O colégio de líderes acabou se dividindo sobre a permanência de Feliciano, o que lhe deu ainda mais argumentos para que continuasse no cargo. Na reunião, o pastor chegou a ironizar que só deixaria a presidência da comissão se João Paulo Cunha e José Genoino, ambos do PT de São Paulo, saíssem da Comissão de Constituição e Justiça (CCJ). Os dois parlamentares foram condenados no julgamento do mensalão e podem perder o mandato ainda neste ano.
A reunião ocorreu sob clima de forte tensão. Eleito legitimamente, o diálogo é a única forma que os deputados têm para convencer Feliciano a renunciar.

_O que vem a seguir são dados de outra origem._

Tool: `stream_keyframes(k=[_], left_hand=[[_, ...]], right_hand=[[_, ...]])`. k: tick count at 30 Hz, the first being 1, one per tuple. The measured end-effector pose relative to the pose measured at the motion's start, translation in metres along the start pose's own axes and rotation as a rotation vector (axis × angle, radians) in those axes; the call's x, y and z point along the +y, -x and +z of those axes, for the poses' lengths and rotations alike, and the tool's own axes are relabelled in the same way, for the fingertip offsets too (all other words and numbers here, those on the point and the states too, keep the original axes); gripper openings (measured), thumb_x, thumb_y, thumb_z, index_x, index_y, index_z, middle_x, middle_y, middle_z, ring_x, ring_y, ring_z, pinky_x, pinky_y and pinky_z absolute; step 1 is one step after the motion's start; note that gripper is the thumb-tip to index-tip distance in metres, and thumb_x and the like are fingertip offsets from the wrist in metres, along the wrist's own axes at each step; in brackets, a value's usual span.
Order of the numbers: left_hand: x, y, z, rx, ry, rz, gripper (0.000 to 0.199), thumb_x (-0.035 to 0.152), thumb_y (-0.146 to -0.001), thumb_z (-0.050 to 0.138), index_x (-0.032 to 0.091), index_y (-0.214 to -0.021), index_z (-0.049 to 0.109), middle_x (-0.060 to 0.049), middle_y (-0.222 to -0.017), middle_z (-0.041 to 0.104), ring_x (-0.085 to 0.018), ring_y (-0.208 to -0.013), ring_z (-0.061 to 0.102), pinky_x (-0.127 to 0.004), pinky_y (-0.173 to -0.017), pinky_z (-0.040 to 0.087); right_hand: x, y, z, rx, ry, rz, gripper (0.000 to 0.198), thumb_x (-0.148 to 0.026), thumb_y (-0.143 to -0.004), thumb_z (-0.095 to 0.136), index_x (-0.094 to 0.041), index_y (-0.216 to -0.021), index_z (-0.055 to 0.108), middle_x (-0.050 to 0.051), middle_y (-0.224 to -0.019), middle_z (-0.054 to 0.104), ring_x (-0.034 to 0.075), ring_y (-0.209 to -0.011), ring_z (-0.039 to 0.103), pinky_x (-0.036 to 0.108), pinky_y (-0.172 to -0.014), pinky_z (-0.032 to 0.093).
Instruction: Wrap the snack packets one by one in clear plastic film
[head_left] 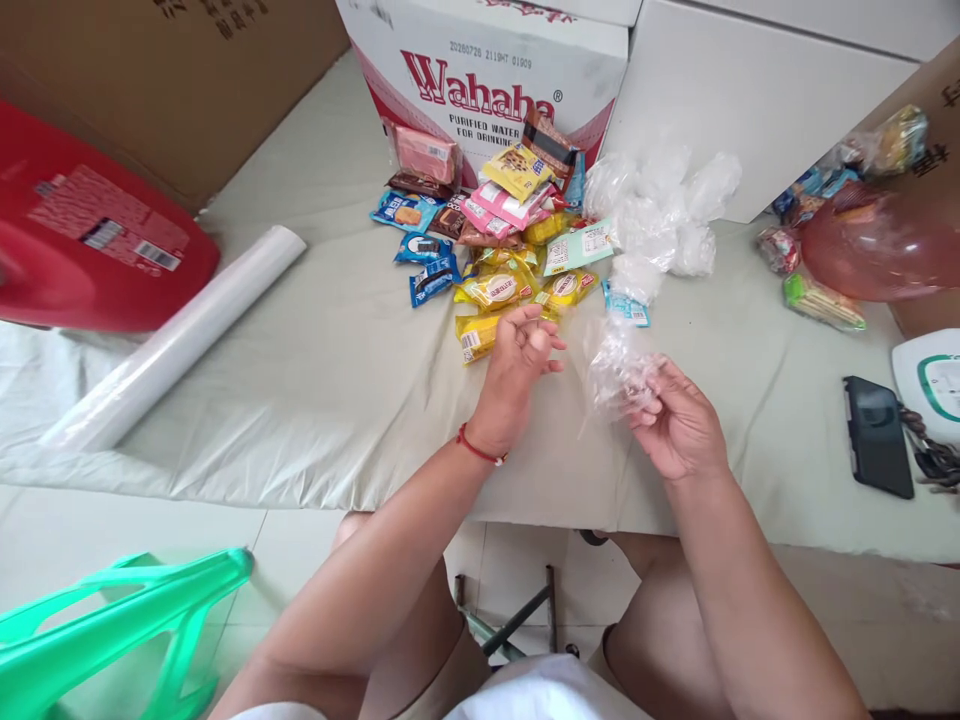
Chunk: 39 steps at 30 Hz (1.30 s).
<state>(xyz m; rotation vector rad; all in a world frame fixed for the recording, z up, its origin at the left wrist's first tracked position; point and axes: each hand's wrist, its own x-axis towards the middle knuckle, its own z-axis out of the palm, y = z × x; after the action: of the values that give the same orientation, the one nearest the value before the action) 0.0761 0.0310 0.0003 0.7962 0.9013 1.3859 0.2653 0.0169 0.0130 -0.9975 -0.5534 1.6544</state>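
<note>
Clear crumpled plastic film [616,368], perhaps a bag, is pinched between the thumb and fingers of my right hand [679,418]. My left hand [517,375], with a red cord bracelet at its wrist, hovers at the near edge of the snack pile. Its fingers are loosely bent and apart, and nothing shows in them. Just behind it lies a yellow snack packet [476,335], partly covered by that hand. More yellow packets [501,288], blue packets [433,280] and a pale green packet [577,248] lie heaped beyond. Crumpled clear bags [649,215] are bunched right of the heap.
A white Wahaha carton [487,60] stands behind the snacks. At left are a plastic film roll [180,335] and a red jug [97,220]. To the right sit a pinkish balloon [877,245], a phone [877,435] and keys [934,455]. A green stool [135,620] stands below left.
</note>
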Motion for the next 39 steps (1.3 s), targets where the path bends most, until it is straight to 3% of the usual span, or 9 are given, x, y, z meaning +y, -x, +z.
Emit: stream_keyframes(k=[4, 7, 10, 15, 18, 21, 25, 31, 39], left_hand=[[-0.013, 0.018, 0.001, -0.181, -0.384, 0.124, 0.100, 0.075, -0.061, 0.082, 0.024, -0.139, 0.045, -0.019, -0.153, 0.042, -0.037, -0.144, 0.041, -0.051, -0.111, 0.043], [-0.021, 0.022, -0.001, -0.086, -0.585, 0.131, 0.073, 0.058, -0.069, 0.085, 0.020, -0.125, 0.059, -0.019, -0.148, 0.049, -0.036, -0.141, 0.043, -0.052, -0.113, 0.039], [-0.021, 0.017, -0.003, 0.039, -0.396, 0.012, 0.025, 0.044, -0.088, 0.067, 0.020, -0.090, 0.064, -0.010, -0.107, 0.069, -0.025, -0.108, 0.064, -0.041, -0.099, 0.048], [-0.008, 0.004, -0.007, 0.226, 0.163, -0.194, 0.020, 0.029, -0.084, 0.069, 0.021, -0.080, 0.051, 0.003, -0.071, 0.057, -0.010, -0.062, 0.058, -0.022, -0.061, 0.047], [-0.003, 0.000, -0.006, 0.350, 0.180, -0.134, 0.023, 0.027, -0.087, 0.070, 0.021, -0.079, 0.049, 0.007, -0.064, 0.046, -0.006, -0.048, 0.038, -0.018, -0.046, 0.031], [-0.007, -0.002, -0.006, 0.448, 0.136, 0.010, 0.030, 0.033, -0.090, 0.072, 0.022, -0.077, 0.047, 0.008, -0.063, 0.039, -0.006, -0.049, 0.033, -0.018, -0.045, 0.027], [-0.015, 0.001, -0.005, 0.386, 0.084, 0.086, 0.034, 0.046, -0.091, 0.071, 0.023, -0.080, 0.049, 0.008, -0.062, 0.039, -0.008, -0.051, 0.036, -0.021, -0.048, 0.031], [-0.016, 0.013, 0.006, 0.218, 0.079, -0.012, 0.035, 0.048, -0.089, 0.073, 0.023, -0.082, 0.050, 0.008, -0.064, 0.042, -0.007, -0.052, 0.036, -0.020, -0.048, 0.031], [0.002, 0.007, 0.000, 0.193, 0.252, -0.274, 0.032, 0.039, -0.081, 0.080, 0.021, -0.081, 0.054, 0.009, -0.061, 0.044, -0.006, -0.045, 0.041, -0.020, -0.045, 0.039]], right_hand=[[-0.001, -0.008, 0.000, -0.008, -0.215, 0.006, 0.035, -0.010, -0.068, 0.086, -0.019, -0.080, 0.054, -0.009, -0.068, 0.051, -0.001, -0.050, 0.046, 0.005, -0.045, 0.044], [-0.001, -0.009, -0.002, -0.032, -0.242, 0.091, 0.034, -0.011, -0.071, 0.085, -0.019, -0.081, 0.054, -0.009, -0.069, 0.053, -0.002, -0.046, 0.044, 0.004, -0.039, 0.042], [-0.005, -0.009, -0.009, -0.054, -0.190, 0.169, 0.029, -0.015, -0.074, 0.083, -0.018, -0.082, 0.055, -0.009, -0.066, 0.054, -0.002, -0.039, 0.036, 0.004, -0.032, 0.036], [-0.013, -0.013, -0.016, -0.079, -0.085, 0.164, 0.022, -0.020, -0.078, 0.082, -0.017, -0.091, 0.064, -0.007, -0.066, 0.056, 0.000, -0.040, 0.041, 0.006, -0.031, 0.035], [-0.006, -0.010, -0.008, -0.005, -0.023, -0.035, 0.036, -0.050, -0.086, 0.076, -0.019, -0.101, 0.068, 0.001, -0.084, 0.068, 0.009, -0.067, 0.065, 0.016, -0.057, 0.060], [0.010, -0.003, 0.006, -0.044, 0.083, -0.101, 0.061, -0.068, -0.079, 0.076, -0.023, -0.118, 0.065, 0.007, -0.108, 0.071, 0.019, -0.102, 0.070, 0.037, -0.092, 0.064], [0.029, 0.004, 0.017, -0.125, 0.366, -0.103, 0.078, -0.051, -0.070, 0.090, -0.031, -0.135, 0.054, 0.009, -0.127, 0.064, 0.023, -0.119, 0.062, 0.044, -0.099, 0.059], [0.048, 0.004, 0.022, -0.184, 0.700, -0.342, 0.050, -0.044, -0.076, 0.087, -0.030, -0.118, 0.063, 0.005, -0.120, 0.062, 0.020, -0.112, 0.060, 0.037, -0.096, 0.056], [0.031, -0.003, 0.012, -0.209, 0.566, -0.244, 0.018, -0.037, -0.087, 0.079, -0.022, -0.083, 0.070, 0.000, -0.084, 0.065, 0.012, -0.075, 0.058, 0.026, -0.072, 0.050]])
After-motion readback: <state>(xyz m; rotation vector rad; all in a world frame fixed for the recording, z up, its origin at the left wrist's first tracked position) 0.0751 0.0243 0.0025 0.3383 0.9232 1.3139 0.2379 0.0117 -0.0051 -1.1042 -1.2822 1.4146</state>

No encontro, agendado há duas semanas pelo presidente da Casa, representantes de alguns partidos, como do PSOL, do PT e do PPS, fizeram o apelo por um novo comando. Além desses partidos, grupos pedem a renúncia de Feliciano sob a acusação de que o parlamentar manifestou opiniões racistas e homofóbicas. Líderes de PMDB, PR, PSD, PRB e PMN defenderam que o pastor tinha o direito de continuar no cargo. Alguns líderes não chegaram a se pronunciar diante da insistência do pastor em continuar. O PSDB tomou uma decisão partidária de nem sequer participar do encontro após avaliar não haver saída regimental para resolver o problema.
Feliciano, porém, voltou a reafirmar que permanecerá à frente da CDH. “A maioria dos líderes mostrou-se favorável para que eu fique. Não há nada errado no regimento”, afirmou. O deputado disse ainda que emagreceu seis quilos desde que assumiu a comissão – e que está contente com isso.

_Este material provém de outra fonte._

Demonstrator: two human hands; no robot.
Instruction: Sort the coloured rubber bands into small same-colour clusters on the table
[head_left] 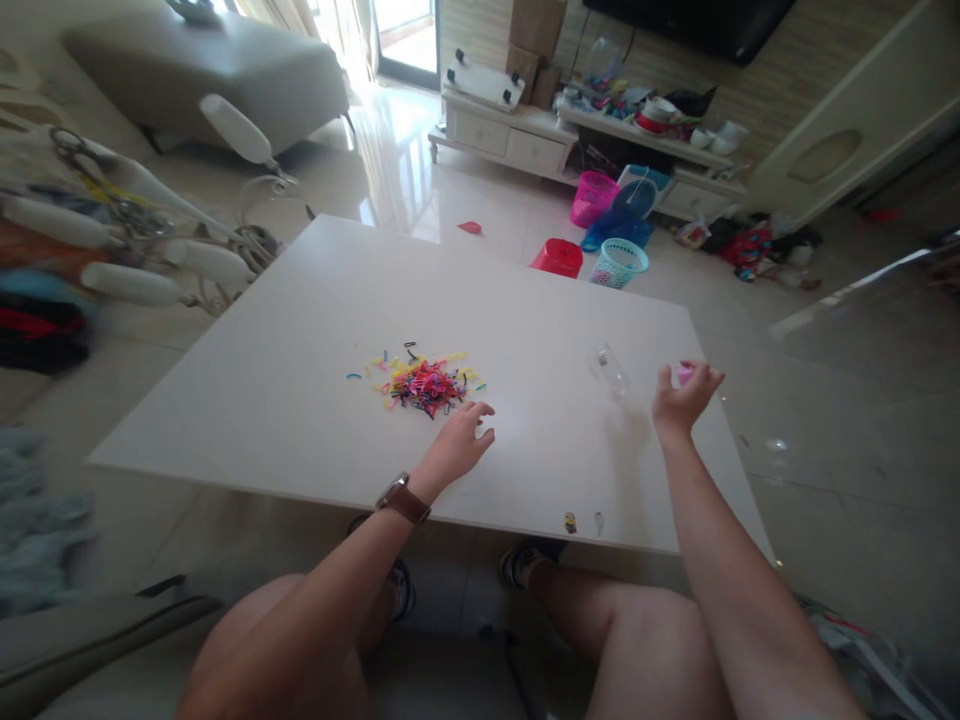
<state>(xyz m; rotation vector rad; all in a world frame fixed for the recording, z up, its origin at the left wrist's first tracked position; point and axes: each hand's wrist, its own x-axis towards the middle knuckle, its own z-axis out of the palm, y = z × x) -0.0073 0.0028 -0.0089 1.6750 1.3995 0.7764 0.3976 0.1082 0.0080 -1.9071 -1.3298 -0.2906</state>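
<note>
A loose pile of small colourful clip-like pieces (pixel 426 384) in pink, red, yellow and black lies on the white table (pixel 525 330). Just right of the pile's near edge is my left hand (pixel 459 440), fingers bent and apart, with nothing visible between them. Over the table's right side, my right hand (pixel 681 398) is closed around a small pink object (pixel 685 374), perhaps a cap; the fingers partly cover it. Between the hands, a clear plastic bottle (pixel 612 370) lies on its side.
Two small stickers or charms, one a yellow figure (pixel 571 522), lie by the near edge. Beyond the far edge stand a red stool or tub (pixel 559 257), a light-blue basket (pixel 619 262) and a pink basket (pixel 594 198). A white lamp (pixel 236 128) is at left.
</note>
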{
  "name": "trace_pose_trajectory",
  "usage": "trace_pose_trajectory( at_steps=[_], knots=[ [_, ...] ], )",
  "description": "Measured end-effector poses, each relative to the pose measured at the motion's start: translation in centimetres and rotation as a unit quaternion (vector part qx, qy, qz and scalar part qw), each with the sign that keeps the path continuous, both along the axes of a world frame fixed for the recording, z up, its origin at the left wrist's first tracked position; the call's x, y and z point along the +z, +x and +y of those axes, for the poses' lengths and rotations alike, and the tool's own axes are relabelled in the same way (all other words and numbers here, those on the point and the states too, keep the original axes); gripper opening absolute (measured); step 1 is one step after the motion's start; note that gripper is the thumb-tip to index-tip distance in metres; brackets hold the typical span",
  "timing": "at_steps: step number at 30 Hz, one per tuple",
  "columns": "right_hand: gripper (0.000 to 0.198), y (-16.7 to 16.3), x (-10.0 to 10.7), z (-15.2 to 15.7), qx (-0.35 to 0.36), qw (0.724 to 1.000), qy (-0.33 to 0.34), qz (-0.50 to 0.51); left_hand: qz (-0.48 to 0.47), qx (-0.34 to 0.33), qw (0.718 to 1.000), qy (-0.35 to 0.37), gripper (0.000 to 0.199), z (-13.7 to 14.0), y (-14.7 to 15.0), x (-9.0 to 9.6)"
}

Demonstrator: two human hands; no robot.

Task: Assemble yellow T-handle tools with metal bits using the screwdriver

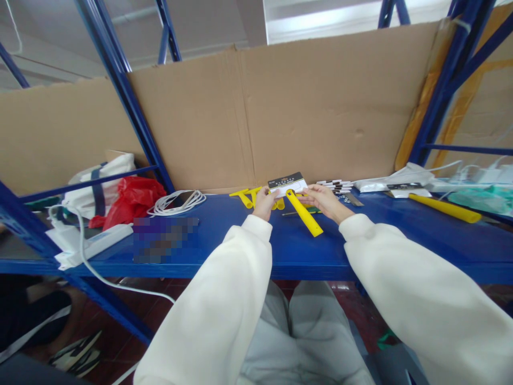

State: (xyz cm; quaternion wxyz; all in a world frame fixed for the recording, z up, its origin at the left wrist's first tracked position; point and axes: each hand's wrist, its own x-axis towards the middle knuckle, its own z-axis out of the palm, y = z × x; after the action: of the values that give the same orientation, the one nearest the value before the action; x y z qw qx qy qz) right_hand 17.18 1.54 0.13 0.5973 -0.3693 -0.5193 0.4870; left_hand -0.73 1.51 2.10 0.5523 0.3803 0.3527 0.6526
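A scraper (pixel 305 215) with a yellow handle and a wide black-and-white head is held up above the blue shelf, its handle slanting down toward me. My left hand (pixel 264 203) pinches the left end of the head. At the head's right end, the fingers of my right hand (pixel 325 201) are closed on it. Behind my left hand lie several loose yellow handles (pixel 245 200), partly hidden. Beyond my right hand is a group of small black-and-white strips (pixel 339 185), with a small metallic plate (pixel 354 199) beside them.
Another yellow-handled scraper (pixel 444 207) lies to the right, near a white plastic bag (pixel 395 177). On the left are a coiled white cable (pixel 176 202), a power strip (pixel 96 246), a red bag (pixel 136 200) and a blurred-out phone-like object (pixel 164 240). Cardboard (pixel 320 107) walls the back.
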Motion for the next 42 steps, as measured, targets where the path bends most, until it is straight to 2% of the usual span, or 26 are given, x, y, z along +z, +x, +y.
trace_pose_trajectory(
  at_steps=[2,4,8,13,18,23,29,34,38,42],
  knots=[
    [0.014,-0.1,0.0,0.1,-0.005,1.0,-0.003,-0.002,0.003,0.023,1.0,-0.015,0.035,0.0,-0.1,0.0],
    [0.016,0.0,-0.1,0.1,-0.013,1.0,-0.006,-0.002,0.013,0.019,0.999,-0.024,0.041,0.0,-0.2,0.0],
    [0.027,0.3,-0.3,0.4,-0.025,1.0,-0.013,-0.003,0.017,-0.004,0.999,-0.027,0.035,-0.1,-0.2,-0.2],
    [0.031,0.7,-0.7,0.8,-0.021,0.999,-0.011,-0.027,0.043,-0.036,0.998,-0.023,0.031,-0.1,-0.5,-0.3],
    [0.032,0.8,-0.7,0.9,-0.079,0.996,0.013,-0.047,0.101,-0.079,0.992,-0.016,0.033,-0.5,-0.6,-0.4],
    [0.04,0.7,-0.8,1.1,-0.113,0.987,0.067,-0.088,0.092,-0.098,0.991,-0.029,0.037,-0.7,-0.4,-0.4],
    [0.046,0.0,-1.1,0.7,-0.083,0.965,0.157,-0.193,0.121,-0.08,0.989,-0.011,0.036,-0.4,-0.7,-0.5],
    [0.051,-0.6,-1.0,0.2,-0.077,0.956,0.156,-0.236,0.107,-0.038,0.993,-0.01,0.037,-0.4,-0.6,-0.4],
    [0.04,-0.9,-0.9,-0.3,-0.059,0.948,0.168,-0.265,0.095,0.028,0.994,-0.041,0.046,-0.7,-0.2,-0.1],
    [0.025,-1.1,-0.9,-0.4,-0.027,0.941,0.18,-0.286,0.097,0.062,0.992,-0.045,0.047,-1.0,0.1,0.1]
  ],
)
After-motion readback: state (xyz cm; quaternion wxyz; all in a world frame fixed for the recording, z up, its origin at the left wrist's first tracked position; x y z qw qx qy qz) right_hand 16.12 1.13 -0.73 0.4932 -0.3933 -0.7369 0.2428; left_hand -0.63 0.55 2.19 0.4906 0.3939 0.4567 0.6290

Sessões abertas – No encontro com o colegiado, Henrique Alves determinou que as sessões da comissão voltem a ser realizadas a portas abertas. Na última quarta-feira, por causa dos protestos, Feliciano proibiu a entrada do público, permitindo acesso ao plenário apenas a jornalistas, assessores e deputados. A medida, no entanto, fere o regimento interno da Câmara.
Até então agindo com veemência pela renúncia de Feliciano, o presidente da Casa não comentou a decisão do colegiado. Em outras ocasiões, Alves chegou a classificar a permanência do parlamentar como “insustentável” e lamentou as vezes que ele afirmou que não deixaria o posto.